Les perturbateurs endocriniens en question

La commission des affaires européennes du Sénat préconise d’appliquer le principe de précaution, qui consiste à interdire toutes substances présumées perturbateurs endocriniens. Photo : Robert Kluba/Réa

La commission des affaires européennes du Sénat préconise d’appliquer le principe de précaution, qui consiste à interdire toutes substances présumées perturbateurs endocriniens. Photo : Robert Kluba/Réa

L’Union européenne doit tenter, aujourd’hui, de se mettre d’accord sur une définition des perturbateurs endocriniens, ce qui permettrait de prendre des mesures réglementaires pour limiter leur impact.

C’était en décembre dernier. La Commission européenne devait voter – enfin – un texte pour réglementer les perturbateurs endocriniens, ces substances chimiques qui troublent le fonctionnement hormonal des êtres vivants et représentent donc un risque majeur pour la santé et l’environnement. Mais faute de recueillir une majorité au sein des États membres, le vote a été repoussé. Un nouveau texte, suivi d’un possible vote, devrait être à nouveau présenté aujourd’hui par la Commission européenne.

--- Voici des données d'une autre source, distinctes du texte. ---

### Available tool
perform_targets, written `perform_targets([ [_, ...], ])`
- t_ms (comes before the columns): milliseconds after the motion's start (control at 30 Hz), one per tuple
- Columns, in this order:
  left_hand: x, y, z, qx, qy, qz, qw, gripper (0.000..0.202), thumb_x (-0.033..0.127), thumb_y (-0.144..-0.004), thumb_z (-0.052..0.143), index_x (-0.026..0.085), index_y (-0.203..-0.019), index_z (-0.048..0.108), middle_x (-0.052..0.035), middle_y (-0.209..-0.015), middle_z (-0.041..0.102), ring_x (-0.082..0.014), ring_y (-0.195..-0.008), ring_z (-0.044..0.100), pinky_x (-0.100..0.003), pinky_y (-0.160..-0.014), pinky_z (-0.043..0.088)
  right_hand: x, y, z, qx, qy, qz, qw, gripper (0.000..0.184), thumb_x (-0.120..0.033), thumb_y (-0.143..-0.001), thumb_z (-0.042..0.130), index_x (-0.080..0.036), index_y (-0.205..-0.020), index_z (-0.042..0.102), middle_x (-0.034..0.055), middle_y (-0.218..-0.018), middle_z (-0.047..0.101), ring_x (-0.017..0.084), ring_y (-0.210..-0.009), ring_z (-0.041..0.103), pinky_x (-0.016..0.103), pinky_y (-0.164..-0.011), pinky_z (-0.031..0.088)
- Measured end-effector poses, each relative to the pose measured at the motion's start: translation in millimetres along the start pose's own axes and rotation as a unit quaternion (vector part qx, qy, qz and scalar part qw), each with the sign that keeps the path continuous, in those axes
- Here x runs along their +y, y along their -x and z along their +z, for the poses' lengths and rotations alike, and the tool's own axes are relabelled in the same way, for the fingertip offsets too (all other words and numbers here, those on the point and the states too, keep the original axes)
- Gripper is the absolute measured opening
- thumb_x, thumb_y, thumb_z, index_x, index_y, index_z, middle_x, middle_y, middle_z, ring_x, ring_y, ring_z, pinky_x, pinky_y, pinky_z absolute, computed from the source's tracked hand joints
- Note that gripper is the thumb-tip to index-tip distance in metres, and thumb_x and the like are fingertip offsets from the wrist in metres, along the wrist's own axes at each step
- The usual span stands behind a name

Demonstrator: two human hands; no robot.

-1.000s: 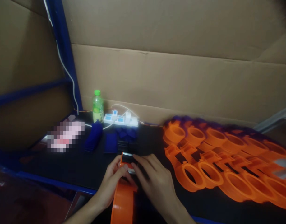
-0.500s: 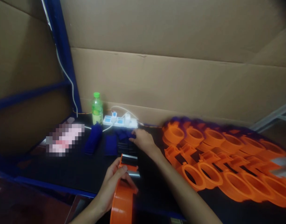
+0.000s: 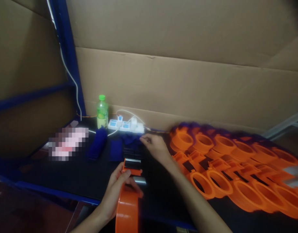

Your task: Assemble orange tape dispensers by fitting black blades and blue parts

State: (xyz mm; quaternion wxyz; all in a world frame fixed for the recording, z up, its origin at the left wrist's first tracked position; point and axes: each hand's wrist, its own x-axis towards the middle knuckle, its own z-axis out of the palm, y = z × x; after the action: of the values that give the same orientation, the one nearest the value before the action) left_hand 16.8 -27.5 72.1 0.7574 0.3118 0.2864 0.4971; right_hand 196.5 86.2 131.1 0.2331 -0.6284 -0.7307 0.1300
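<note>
My left hand [image 3: 116, 192] is closed round an orange tape dispenser [image 3: 128, 207] at the near edge of the black bench; its serrated blade end [image 3: 132, 162] points away from me. My right hand [image 3: 155, 146] reaches out over a pile of small dark blue plastic parts [image 3: 131, 139] behind the dispenser. Its fingers curl down onto the parts in a pinch. What they hold is too small and dark to make out.
Several orange dispenser frames [image 3: 226, 168] lie spread over the right of the bench. A green-capped bottle [image 3: 102, 111] and a white power strip [image 3: 126, 125] stand at the back by the cardboard wall [image 3: 188, 87]. More blue parts [image 3: 97, 144] lie to the left, near a blue post [image 3: 66, 48].
My right hand left the dispenser's blade end and reached out to the blue parts. It has since shifted slightly to the right there. My left hand kept its hold on the dispenser.
</note>
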Motion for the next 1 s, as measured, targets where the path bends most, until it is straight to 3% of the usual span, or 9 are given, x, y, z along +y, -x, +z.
perform_targets([
  [167, 2, 0, -1.8, 0.037, 0.035, -0.004, 0.999, 0.031, 0.041, -0.092, 0.057, 0.016, -0.112, 0.058, -0.0139, -0.095, 0.076, -0.0231, -0.063, 0.072, -0.035, -0.058, 0.057, -7, 51, -13, -0.015, -0.095, -0.038, 0.995, 0.039, -0.047, -0.097, 0.045, -0.018, -0.094, 0.071, 0.0004, -0.075, 0.069, 0.011, -0.062, 0.061, 0.02, -0.059, 0.045],
  [333, 1, 1, -1.6, 0.067, 0.043, 0.014, 0.997, 0.034, 0.039, -0.09, 0.063, 0.021, -0.118, 0.054, -0.0162, -0.12, 0.071, -0.0259, -0.079, 0.076, -0.037, -0.067, 0.06, -14, 86, -20, -0.031, -0.158, -0.031, 0.986, 0.03, -0.043, -0.094, 0.053, -0.02, -0.101, 0.07, -0.002, -0.068, 0.066, 0.01, -0.057, 0.058, 0.02, -0.056, 0.043],
  [467, 1, 3, 0.5, 0.066, 0.036, -0.002, 0.997, 0.037, 0.04, -0.088, 0.066, 0.023, -0.118, 0.053, -0.0144, -0.117, 0.072, -0.0245, -0.07, 0.076, -0.034, -0.061, 0.059, -27, 96, -20, -0.011, -0.117, -0.028, 0.993, 0.025, -0.037, -0.093, 0.057, -0.021, -0.11, 0.064, -0.0021, -0.071, 0.069, 0.011, -0.058, 0.059, 0.02, -0.055, 0.042],
  [600, 5, 6, 5.5, 0.07, 0.063, -0.023, 0.995, 0.04, 0.036, -0.087, 0.069, 0.027, -0.12, 0.047, -0.008, -0.108, 0.075, -0.0231, -0.069, 0.077, -0.036, -0.065, 0.06, -46, 104, -12, 0.003, -0.041, -0.046, 0.998, 0.019, -0.035, -0.094, 0.056, -0.021, -0.104, 0.063, -0.0005, -0.075, 0.07, 0.014, -0.061, 0.064, 0.021, -0.054, 0.041],
  [700, 5, 6, 5.4, 0.086, 0.081, -0.031, 0.993, 0.044, 0.034, -0.086, 0.07, 0.028, -0.121, 0.044, -0.0069, -0.109, 0.074, -0.0235, -0.07, 0.077, -0.037, -0.065, 0.06, -53, 108, -6, 0.041, -0.004, -0.083, 0.996, 0.019, -0.035, -0.095, 0.056, -0.022, -0.103, 0.067, 0.0025, -0.084, 0.072, 0.017, -0.072, 0.069, 0.024, -0.062, 0.047],
  [833, 0, 2, -0.6, 0.089, 0.093, -0.029, 0.991, 0.044, 0.036, -0.085, 0.07, 0.026, -0.121, 0.045, -0.0094, -0.106, 0.075, -0.0252, -0.069, 0.076, -0.033, -0.057, 0.058, -47, 111, -8, 0.049, -0.016, -0.15, 0.987, 0.029, -0.031, -0.092, 0.062, -0.024, -0.119, 0.067, 0.0066, -0.108, 0.07, 0.02, -0.095, 0.069, 0.03, -0.079, 0.056],
  [1000, 0, 0, -4.6, 0.053, 0.106, -0.061, 0.991, 0.045, 0.044, -0.085, 0.067, 0.02, -0.119, 0.05, -0.0145, -0.103, 0.076, -0.0279, -0.064, 0.075, -0.031, -0.05, 0.053, -32, 111, -13, 0.013, -0.062, -0.199, 0.978, 0.043, -0.015, -0.095, 0.052, -0.028, -0.136, 0.058, 0.006, -0.113, 0.068, 0.016, -0.1, 0.067, 0.03, -0.084, 0.058],
])
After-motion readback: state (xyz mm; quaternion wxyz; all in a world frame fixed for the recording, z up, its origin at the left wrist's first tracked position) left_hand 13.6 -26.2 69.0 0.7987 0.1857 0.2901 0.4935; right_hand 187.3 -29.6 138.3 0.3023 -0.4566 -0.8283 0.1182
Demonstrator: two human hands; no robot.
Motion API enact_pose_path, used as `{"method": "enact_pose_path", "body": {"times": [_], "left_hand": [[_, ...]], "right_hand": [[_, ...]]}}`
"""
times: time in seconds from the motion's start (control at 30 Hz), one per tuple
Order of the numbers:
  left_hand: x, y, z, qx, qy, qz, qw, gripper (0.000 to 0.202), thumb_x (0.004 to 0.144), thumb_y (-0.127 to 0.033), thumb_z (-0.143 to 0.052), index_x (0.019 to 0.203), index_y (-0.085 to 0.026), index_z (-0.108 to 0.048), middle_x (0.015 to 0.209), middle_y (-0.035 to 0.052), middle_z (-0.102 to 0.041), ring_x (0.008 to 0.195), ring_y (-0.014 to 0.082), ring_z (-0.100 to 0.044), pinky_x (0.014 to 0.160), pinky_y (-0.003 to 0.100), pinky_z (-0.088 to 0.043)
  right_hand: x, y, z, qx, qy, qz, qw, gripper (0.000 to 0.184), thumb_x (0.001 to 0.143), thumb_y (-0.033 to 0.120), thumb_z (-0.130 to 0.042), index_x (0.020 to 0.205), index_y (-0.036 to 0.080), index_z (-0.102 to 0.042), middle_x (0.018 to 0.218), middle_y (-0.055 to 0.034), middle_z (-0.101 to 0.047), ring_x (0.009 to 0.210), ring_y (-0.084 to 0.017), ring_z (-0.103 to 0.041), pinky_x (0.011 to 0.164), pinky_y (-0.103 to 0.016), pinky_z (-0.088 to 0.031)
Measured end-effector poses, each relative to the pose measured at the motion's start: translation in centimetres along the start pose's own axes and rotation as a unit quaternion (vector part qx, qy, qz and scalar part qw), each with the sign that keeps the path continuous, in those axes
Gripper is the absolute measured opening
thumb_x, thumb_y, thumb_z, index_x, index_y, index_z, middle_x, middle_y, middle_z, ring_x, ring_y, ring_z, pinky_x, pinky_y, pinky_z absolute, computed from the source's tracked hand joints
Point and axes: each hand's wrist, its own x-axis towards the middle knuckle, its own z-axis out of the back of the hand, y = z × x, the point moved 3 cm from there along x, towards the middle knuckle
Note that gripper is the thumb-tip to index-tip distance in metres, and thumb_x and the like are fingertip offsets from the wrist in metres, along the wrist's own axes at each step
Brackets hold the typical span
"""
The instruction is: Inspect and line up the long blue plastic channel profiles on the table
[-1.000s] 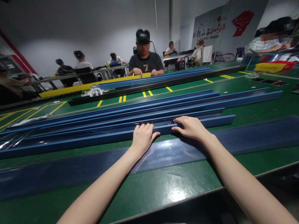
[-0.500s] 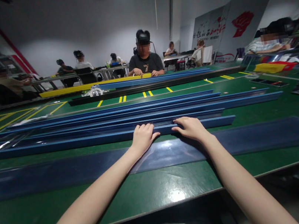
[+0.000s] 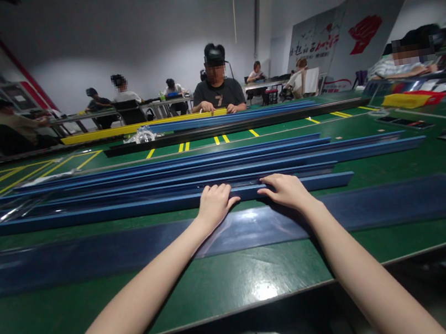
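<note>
While the left hand and right hand curled over the nearest blue rail, seemingly gripping it, it lay unlifted on the green table, farther rails untouched.

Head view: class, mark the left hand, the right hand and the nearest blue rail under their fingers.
left hand point(image 3: 214, 204), head view, on the back of the hand.
right hand point(image 3: 286, 191), head view, on the back of the hand.
blue rail point(image 3: 88, 216), head view, on its front face, left of both hands.
</note>
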Motion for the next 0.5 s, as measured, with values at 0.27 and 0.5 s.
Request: {"method": "enact_pose_path", "body": {"times": [0.27, 0.5], "left_hand": [[0.04, -0.02, 0.05, 0.002, 0.005, 0.006, 1.0, 0.032, 0.084, -0.048, -0.048, 0.085, -0.017, -0.056, 0.082, 0.0061, -0.064, 0.079, 0.0205, -0.057, 0.066, 0.031, -0.029], [0.07, 0.01, 0.01, 0.008, 0.008, 0.008, 1.0, 0.032, 0.084, -0.048, -0.048, 0.084, -0.017, -0.056, 0.081, 0.0057, -0.064, 0.078, 0.0202, -0.057, 0.066, 0.031, -0.03]], "right_hand": [[-0.03, 0.01, -0.03, -0.003, -0.002, 0.006, 1.0, 0.033, 0.085, 0.044, -0.045, 0.1, 0.021, -0.065, 0.105, -0.007, -0.066, 0.099, -0.02, -0.059, 0.078, -0.026, -0.042], [0.01, 0.08, 0.03, -0.005, 0.012, -0.003, 1.0, 0.032, 0.085, 0.043, -0.045, 0.099, 0.023, -0.065, 0.105, -0.0063, -0.066, 0.1, -0.02, -0.058, 0.078, -0.026, -0.041]]}}
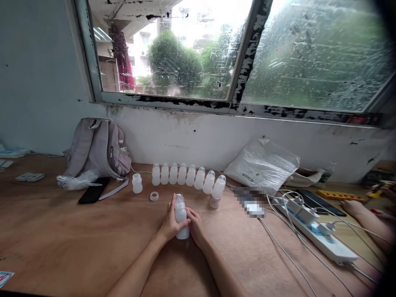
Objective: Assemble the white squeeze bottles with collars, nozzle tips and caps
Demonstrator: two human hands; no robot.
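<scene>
A translucent white baby bottle (181,225) with a clear cap stands upright between my hands near the middle of the table. My left hand (169,220) is wrapped round its left side, thumb across the front. On the other side my right hand (195,225) grips it with bent fingers. Several similar capped bottles (182,175) form a curved row behind, the rightmost bottle (219,187) with a small clear piece (214,202) at its base. An uncapped bottle (137,184) and a loose white collar ring (154,196) sit to the left.
A backpack (95,144), plastic bag (78,180) and black phone (93,192) lie on the left. Rightward are a silvery plastic bag (262,163), a blurred item (251,202) and a power strip (321,239) with trailing cables. Another person's arm (365,218) reaches in at the right edge.
</scene>
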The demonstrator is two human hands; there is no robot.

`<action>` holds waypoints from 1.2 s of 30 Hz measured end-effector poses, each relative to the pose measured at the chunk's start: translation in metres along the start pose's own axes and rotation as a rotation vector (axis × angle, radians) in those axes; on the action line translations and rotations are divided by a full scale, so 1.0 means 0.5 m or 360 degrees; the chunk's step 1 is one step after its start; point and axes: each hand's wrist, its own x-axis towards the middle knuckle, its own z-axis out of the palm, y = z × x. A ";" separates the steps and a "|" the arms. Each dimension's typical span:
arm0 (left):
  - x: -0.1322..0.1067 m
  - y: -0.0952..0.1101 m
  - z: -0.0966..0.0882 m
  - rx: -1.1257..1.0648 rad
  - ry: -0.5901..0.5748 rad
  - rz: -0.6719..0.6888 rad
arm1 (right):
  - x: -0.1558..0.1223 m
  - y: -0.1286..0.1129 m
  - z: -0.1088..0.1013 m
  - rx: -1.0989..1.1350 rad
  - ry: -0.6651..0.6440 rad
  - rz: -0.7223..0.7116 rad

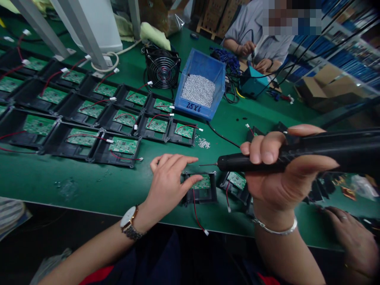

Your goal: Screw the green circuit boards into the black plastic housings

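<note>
My right hand [273, 170] is wrapped round a black electric screwdriver [326, 150], raised above the bench with its thin bit pointing left. My left hand [170, 178] has thumb and index finger apart, and nothing shows between them. The bit's tip is close to the index fingertip. Under that thumb lies a black plastic housing [209, 196] with a green circuit board [204, 182] in it. A red and black wire lead [196, 213] with a white plug hangs over its near side. Just right, another housing with a board [236, 180] is partly behind my right hand.
Several filled housings [115, 158] stand in rows at left. A blue bin of small screws [198, 91] and a fan [163, 68] stand behind; loose screws [203, 143] lie nearer. A co-worker [258, 43] works opposite, and another person's hand [350, 229] is at right.
</note>
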 end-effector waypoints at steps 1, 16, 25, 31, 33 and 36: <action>0.002 0.001 -0.003 -0.0010 0.0004 -0.0009 | -0.002 -0.013 0.006 0.0020 0.0001 0.0026; 0.008 0.021 -0.020 0.0102 0.0072 0.0364 | -0.033 -0.057 0.026 -0.0075 0.0093 0.0037; -0.019 0.020 0.015 0.0258 -0.0371 0.0358 | -0.080 -0.029 -0.041 -0.0099 -0.0051 -0.0034; -0.031 0.017 0.028 0.0322 -0.0471 0.0332 | -0.093 -0.013 -0.056 -0.0160 -0.0057 -0.0005; -0.030 0.017 0.028 0.0332 -0.0470 0.0340 | -0.094 -0.010 -0.056 -0.0171 -0.0047 0.0009; -0.029 0.016 0.026 0.0342 -0.0486 0.0340 | -0.096 -0.006 -0.054 -0.0141 -0.0058 0.0026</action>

De quoi est-il question exactement ? L’enjeu est d’adopter une définition des perturbateurs endocriniens qui permettrait de rendre effectives les mesures réglementaires sur les pesticides, votées en 2009. Celles-ci prévoyaient qu’une substance ne pouvait être approuvée que si « elle n’est pas considérée comme ayant des effets perturbateurs endocriniens pouvant être néfastes pour les organismes non ciblés ». Or la dernière proposition de la Commission, inspirée par des études sponsorisées par l’industrie, stipulait que les pesticides conçus pour être des perturbateurs endocriniens soient l’objet d’une dérogation… En outre, la proposition de définition demandait un niveau de preuve (de nocivité) tellement élevé qu’il était susceptible de ne jamais être atteint.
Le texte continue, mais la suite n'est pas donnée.